Most of what I’ve seen, alas, is far from this ideal. Forget trying to find companies that use location-based applications within the firewall, for example, which would seem to offer huge potential to make internal communication more local and relevant. Many companies are still working on (or thinking about) basic networking tools or blogging platforms – likely still engaged in discussions about risk vs. reward. And in terms of technology devices, I can count on one hand companies that use smart phones or advanced portable devices (like the iPad or netbooks) with their staff – at least beyond senior executives – which seriously hampers their ability to leverage the advancements in mobility, wireless ubiquity and delivery of rich content. For most organizations, the intranet is their trojan horse for communication technology inside the firewall – for better or for worse. (Check out this blog post for another perspective on Enterprise 2.0 progress.) Some are able to introduce and use pretty advanced tools through new CMS platforms (the latest version of SharePoint has enough features to fulfill most basic networking and collaboration needs), but dramatic changes typically occur when companies get plug-and-play enterprise platforms that introduce new capabilities – such as Jive, Yammer or BrightIdea. And even with companies dabbling in pretty advanced technology, the odds are high that their internal efforts are lagging behind their marketing or PR activities (and tools) and/or not fully aligned.
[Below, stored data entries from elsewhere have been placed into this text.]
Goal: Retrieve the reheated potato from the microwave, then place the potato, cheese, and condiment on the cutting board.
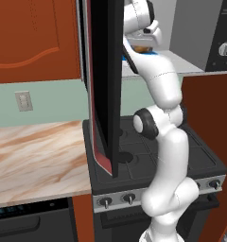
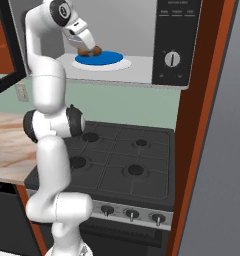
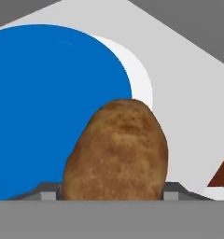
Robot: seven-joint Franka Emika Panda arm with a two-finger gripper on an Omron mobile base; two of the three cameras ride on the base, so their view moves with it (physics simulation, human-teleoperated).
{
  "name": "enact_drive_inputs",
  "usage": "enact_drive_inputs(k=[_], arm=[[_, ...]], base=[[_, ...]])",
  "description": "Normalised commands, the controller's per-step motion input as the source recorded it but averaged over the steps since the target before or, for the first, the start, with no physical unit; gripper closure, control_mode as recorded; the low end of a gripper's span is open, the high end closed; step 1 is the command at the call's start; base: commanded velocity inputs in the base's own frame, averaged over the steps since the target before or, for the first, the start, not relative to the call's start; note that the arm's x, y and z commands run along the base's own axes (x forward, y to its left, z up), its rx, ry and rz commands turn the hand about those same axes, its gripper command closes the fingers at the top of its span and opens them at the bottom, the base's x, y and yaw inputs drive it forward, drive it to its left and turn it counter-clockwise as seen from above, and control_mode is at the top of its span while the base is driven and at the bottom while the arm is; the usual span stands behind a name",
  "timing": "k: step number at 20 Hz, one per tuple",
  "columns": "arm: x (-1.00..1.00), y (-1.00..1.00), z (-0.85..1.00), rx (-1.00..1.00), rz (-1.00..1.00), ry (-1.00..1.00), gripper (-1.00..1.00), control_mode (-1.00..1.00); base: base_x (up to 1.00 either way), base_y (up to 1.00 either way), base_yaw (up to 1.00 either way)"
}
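Hand view puts the potato (image 3: pixel 116 151) squarely between the gripper's (image 3: pixel 115 195) two fingertips, one on each side and pressed up to its flanks, so the gripper looks to be grasping the potato, though I cannot tell how firm the hold is. Behind it lies the blue plate (image 3: pixel 48 102) on a white turntable (image 3: pixel 143 88) on the microwave floor.

In the right base view the microwave (image 2: pixel 142 45) is open, and the gripper (image 2: pixel 89 50) reaches down onto the potato (image 2: pixel 96 50) at the left edge of the plate (image 2: pixel 104 56), inside the cavity above the stove (image 2: pixel 122 165). The left base view shows the open door (image 1: pixel 106 90) edge-on and swung out towards the camera, with the arm going in behind it, and the desk (image 1: pixel 35 156) to the left of the stove.

As a judgement, the task is in its first part: the door is open and the potato is being gripped, but it is not yet out of the microwave. Left to do are lifting it clear and setting it on the cutting board, then the cheese and the condiment as well; where those three are I cannot say.

On writing: the control panel (image 2: pixel 176 40) at the right of the microwave has a row of small pale labels at its top and marks around the white knob (image 2: pixel 172 59), all too small to read. No brand is legible anywhere.
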Motion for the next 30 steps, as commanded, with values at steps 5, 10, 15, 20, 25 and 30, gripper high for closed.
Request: enact_drive_inputs(k=[5, 10, 15, 20, 25, 30], arm=[[-0.66, -0.12, -0.32, 0.02, 0.00, -0.13, 1.00, -1.00], [-0.71, -0.15, -0.46, 0.00, 0.01, -0.20, 1.00, -1.00], [-0.68, -0.12, -0.39, 0.00, 0.00, -0.21, 1.00, -1.00], [-0.56, -0.13, -0.12, 0.03, 0.00, -0.14, 1.00, -1.00], [-0.47, -0.17, 0.06, 0.02, 0.03, -0.03, 1.00, -1.00], [-0.54, -0.14, 0.15, 0.03, 0.05, 0.03, 1.00, -1.00]], base=[[0.00, 0.00, 0.00], [0.00, 0.00, 0.00], [0.00, 0.00, 0.00], [0.00, 0.00, 0.00], [0.00, 0.00, 0.00], [0.00, 0.00, 0.00]])
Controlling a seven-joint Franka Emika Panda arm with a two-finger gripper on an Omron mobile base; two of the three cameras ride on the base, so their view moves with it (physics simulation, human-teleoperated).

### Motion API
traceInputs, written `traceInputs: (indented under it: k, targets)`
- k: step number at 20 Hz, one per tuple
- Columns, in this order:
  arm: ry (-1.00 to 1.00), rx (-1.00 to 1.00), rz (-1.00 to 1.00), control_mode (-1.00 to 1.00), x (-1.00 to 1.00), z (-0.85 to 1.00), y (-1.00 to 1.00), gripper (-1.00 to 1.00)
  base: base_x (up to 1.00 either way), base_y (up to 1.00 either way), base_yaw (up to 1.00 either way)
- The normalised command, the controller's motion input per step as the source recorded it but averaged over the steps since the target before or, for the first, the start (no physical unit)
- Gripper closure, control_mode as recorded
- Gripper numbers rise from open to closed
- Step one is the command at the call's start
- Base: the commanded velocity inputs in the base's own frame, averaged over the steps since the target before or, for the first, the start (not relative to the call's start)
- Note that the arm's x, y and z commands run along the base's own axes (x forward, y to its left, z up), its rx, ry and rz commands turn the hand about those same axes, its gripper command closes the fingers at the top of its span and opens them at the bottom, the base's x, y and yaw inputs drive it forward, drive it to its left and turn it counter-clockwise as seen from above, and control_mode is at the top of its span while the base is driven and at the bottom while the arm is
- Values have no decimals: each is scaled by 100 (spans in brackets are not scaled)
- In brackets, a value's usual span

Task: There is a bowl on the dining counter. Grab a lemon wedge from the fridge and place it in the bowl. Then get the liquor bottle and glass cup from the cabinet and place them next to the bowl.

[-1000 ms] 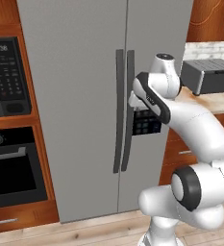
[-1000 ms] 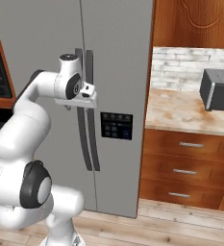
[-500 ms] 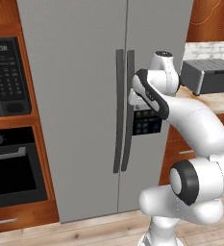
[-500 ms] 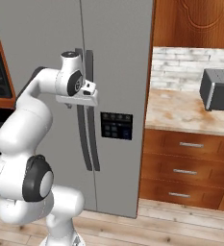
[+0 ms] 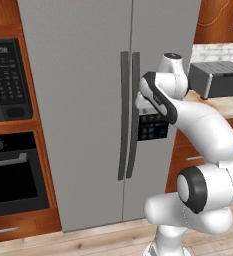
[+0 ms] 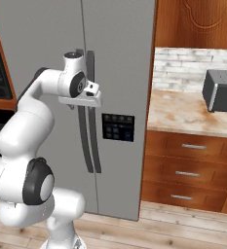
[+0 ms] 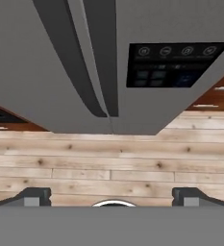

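Grey fridge [image 5: 88, 100] shut, both doors closed, two dark upright handles [image 5: 128, 115] side by side at the middle seam, dark control panel [image 5: 153, 127] on the right door just right of the handles; white arm raised in front of the right door, hand up near the top of the handles, close to them though contact cannot be told; gripper [image 7: 111, 196] pointing down along the door toward the floor, fingers [image 7: 34, 197] spread as wide as they go, nothing between them, nothing held; handles [image 7: 92, 62] and panel [image 7: 176, 65] seen from above in the hand view, plank floor [image 7: 111, 158] below; from the right side, hand [image 6: 88, 95] just in front of the handles [image 6: 88, 141], panel [image 6: 117, 127] lower and to the right; left of the fridge, black microwave [image 5: 3, 80] set in wooden casing, black oven [image 5: 13, 175] under it; right of the fridge, wooden drawers [image 6: 188, 170] under a pale stone counter [image 6: 183, 112], dark toaster [image 6: 222, 90] on the counter against a light tiled wall, wooden cabinet [image 6: 198, 22] above; lemon wedge, bowl, bottle and cup not to be placed from these views, fridge and cabinet both closed
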Motion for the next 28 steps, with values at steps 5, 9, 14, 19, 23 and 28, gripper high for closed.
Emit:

The reasons for this reluctance and hesitation have been well covered – resources, legal risk, culture, inertia, ignorance – and there is merit to some of these explanations. And I would never advocate just jumping in head first…introducing technology for its own sake, without a robust strategy and business imperative. But the greater risk to organizations is that their archaic internal communication programs become so detached from external progress than they become totally irrelevant. And it won’t be just the younger workers – raised in an ecosystem on information on demand and advanced social media – who will get disillusioned and disinterested. It’s time for internal communication leaders and professional to start with a blank slate to (with apologies to Robin Williams) seize the day and utilize the incredible technological power inherent in the new devices and programs.